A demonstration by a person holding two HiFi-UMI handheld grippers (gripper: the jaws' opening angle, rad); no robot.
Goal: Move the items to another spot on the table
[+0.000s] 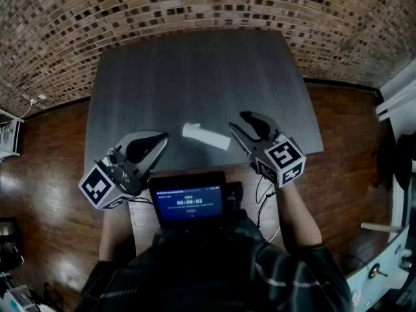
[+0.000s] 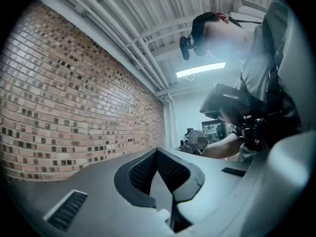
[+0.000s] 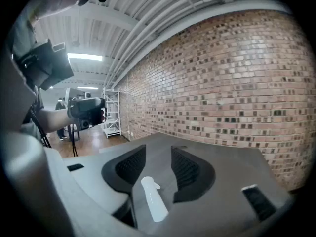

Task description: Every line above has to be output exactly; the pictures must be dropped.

Solution for this problem:
A demonstration by a person holding two HiFi-UMI handheld grippers (gripper: the jaws' opening angle, rad); no robot.
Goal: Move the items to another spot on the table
[+0.000s] 
[+0.000s] 
[+0.000s] 

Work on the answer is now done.